Assignment: Wherever "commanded" appears in the records below, copy the line that holds it.

Stored dataset items:
▼

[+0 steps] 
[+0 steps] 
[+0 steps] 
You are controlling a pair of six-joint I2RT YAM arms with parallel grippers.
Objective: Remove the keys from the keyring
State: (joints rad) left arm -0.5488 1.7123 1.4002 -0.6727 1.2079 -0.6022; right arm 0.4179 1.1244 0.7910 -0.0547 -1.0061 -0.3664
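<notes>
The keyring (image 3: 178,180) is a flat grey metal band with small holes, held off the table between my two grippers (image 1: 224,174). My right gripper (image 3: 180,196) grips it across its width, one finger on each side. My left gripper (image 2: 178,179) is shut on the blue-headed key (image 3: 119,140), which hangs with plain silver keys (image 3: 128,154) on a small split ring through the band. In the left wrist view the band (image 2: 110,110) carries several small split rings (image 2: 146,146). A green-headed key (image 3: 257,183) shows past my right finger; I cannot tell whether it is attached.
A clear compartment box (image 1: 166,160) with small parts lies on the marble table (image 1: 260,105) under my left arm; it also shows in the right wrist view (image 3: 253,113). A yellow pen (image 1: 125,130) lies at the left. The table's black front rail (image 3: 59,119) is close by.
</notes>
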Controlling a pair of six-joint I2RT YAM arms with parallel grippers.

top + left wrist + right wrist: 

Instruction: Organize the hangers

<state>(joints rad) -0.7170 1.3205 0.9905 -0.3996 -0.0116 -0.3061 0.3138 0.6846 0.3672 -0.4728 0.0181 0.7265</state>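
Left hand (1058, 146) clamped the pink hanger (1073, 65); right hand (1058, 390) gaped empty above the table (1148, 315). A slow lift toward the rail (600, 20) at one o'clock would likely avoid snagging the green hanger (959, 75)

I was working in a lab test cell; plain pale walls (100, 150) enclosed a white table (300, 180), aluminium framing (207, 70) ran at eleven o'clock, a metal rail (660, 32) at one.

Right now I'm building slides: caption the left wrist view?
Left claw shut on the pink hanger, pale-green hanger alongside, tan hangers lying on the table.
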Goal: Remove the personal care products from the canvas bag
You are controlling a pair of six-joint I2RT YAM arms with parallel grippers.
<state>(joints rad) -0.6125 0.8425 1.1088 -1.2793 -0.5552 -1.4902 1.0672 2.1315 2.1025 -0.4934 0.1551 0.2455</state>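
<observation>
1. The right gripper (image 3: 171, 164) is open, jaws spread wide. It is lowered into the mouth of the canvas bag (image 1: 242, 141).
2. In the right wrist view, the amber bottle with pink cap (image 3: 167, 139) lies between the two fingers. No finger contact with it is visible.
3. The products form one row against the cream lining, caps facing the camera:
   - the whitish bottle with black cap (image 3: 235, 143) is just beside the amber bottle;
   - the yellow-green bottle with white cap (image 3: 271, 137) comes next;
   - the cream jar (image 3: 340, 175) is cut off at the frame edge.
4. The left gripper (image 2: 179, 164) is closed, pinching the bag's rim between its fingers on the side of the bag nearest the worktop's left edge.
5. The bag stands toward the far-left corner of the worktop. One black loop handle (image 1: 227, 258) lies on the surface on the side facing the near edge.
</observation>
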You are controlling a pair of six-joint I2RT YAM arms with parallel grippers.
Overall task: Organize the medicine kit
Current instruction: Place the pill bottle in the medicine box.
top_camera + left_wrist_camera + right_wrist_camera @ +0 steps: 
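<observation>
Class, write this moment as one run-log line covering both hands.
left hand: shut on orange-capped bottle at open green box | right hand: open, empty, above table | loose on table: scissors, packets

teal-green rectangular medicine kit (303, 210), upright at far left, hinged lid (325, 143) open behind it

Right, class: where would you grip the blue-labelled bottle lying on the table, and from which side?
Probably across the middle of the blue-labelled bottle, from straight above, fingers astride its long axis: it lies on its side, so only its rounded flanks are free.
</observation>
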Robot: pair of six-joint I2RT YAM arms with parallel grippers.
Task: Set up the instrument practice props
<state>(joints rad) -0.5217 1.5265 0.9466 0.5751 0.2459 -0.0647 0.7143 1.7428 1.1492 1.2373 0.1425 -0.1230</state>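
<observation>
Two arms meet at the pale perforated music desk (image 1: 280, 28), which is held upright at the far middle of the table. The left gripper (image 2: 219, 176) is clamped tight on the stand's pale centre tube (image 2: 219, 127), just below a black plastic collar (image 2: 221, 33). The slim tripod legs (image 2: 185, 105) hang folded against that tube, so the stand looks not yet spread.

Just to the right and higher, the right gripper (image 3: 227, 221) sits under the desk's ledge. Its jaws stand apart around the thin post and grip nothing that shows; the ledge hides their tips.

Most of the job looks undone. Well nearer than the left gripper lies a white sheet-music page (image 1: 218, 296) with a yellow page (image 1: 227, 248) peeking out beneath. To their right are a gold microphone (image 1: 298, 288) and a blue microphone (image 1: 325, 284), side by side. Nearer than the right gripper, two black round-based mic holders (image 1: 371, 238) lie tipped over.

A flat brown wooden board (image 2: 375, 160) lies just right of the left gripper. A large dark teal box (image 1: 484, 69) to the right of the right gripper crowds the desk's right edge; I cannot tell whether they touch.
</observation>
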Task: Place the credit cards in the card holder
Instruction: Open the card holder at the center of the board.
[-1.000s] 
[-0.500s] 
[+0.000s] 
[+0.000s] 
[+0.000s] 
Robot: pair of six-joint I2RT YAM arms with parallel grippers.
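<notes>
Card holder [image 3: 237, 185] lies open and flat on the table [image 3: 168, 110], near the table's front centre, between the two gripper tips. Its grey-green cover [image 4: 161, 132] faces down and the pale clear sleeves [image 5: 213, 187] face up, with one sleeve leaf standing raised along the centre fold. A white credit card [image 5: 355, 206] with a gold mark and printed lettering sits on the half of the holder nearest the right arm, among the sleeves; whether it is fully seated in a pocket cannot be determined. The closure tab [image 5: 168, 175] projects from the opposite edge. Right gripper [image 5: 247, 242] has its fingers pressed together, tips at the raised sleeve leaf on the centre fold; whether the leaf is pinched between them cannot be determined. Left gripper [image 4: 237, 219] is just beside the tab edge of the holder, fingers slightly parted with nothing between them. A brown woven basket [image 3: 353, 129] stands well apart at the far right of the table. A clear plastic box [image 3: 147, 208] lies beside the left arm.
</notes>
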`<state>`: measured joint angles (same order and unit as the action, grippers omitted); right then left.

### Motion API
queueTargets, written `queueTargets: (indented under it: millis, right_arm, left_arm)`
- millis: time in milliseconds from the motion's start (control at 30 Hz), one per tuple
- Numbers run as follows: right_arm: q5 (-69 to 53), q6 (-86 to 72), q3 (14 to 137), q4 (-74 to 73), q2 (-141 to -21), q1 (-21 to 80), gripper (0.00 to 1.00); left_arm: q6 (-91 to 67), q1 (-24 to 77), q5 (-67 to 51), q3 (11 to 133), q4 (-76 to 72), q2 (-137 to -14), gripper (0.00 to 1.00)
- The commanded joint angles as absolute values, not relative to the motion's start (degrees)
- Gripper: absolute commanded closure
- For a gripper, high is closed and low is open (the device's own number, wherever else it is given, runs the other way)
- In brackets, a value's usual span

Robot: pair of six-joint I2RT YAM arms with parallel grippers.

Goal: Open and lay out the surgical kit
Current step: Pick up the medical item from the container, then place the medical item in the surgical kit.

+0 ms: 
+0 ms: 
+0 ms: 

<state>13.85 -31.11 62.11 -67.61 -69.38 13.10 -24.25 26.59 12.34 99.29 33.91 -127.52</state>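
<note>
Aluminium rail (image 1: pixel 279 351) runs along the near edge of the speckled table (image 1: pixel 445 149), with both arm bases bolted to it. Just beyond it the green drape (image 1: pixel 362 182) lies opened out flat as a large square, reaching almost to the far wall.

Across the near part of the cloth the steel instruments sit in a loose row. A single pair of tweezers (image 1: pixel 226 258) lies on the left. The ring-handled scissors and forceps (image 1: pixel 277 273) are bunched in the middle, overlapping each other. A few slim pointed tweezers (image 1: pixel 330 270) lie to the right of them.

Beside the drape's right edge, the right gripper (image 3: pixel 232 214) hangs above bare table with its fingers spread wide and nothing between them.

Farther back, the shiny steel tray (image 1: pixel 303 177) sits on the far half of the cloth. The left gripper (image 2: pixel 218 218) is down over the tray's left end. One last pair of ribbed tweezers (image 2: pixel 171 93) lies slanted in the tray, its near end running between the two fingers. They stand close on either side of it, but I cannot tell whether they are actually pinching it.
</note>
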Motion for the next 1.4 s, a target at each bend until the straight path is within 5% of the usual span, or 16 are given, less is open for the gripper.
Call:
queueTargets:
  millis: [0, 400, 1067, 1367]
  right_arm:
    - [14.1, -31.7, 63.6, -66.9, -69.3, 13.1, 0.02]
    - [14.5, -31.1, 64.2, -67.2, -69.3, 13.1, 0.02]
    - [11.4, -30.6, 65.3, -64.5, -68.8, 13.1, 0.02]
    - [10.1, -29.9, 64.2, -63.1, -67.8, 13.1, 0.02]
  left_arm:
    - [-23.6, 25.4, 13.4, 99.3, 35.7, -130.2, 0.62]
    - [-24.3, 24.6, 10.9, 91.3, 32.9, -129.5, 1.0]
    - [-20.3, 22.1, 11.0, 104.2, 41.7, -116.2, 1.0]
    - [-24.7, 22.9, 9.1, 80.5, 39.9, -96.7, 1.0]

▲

Task answer:
- The commanded joint angles as absolute values, not relative to the motion's start (degrees)
- Gripper: absolute commanded closure

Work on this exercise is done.